→ Work to complete
Starting with the opening line of the material, restate every line word for word, and end on the line containing "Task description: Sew".

⟨

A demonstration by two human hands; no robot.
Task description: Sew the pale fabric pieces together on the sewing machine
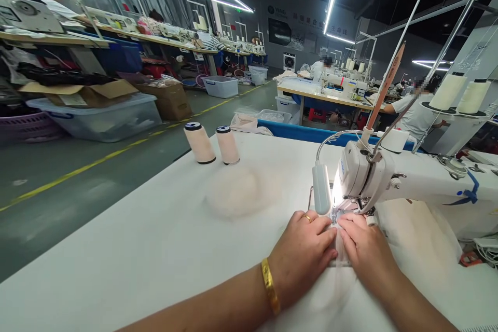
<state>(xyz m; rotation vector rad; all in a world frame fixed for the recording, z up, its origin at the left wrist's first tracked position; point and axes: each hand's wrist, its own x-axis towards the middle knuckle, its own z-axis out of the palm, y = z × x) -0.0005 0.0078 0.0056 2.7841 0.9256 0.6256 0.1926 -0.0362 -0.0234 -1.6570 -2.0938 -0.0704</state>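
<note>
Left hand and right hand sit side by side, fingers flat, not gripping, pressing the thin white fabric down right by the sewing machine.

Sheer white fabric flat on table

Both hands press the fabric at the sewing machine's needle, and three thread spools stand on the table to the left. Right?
Not quite. The head view shows two thread spools, not three, on the table. The rest holds: the left hand and right hand press the fabric at the sewing machine needle.
</note>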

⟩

→ Written solution
A demonstration by two human hands; no robot.
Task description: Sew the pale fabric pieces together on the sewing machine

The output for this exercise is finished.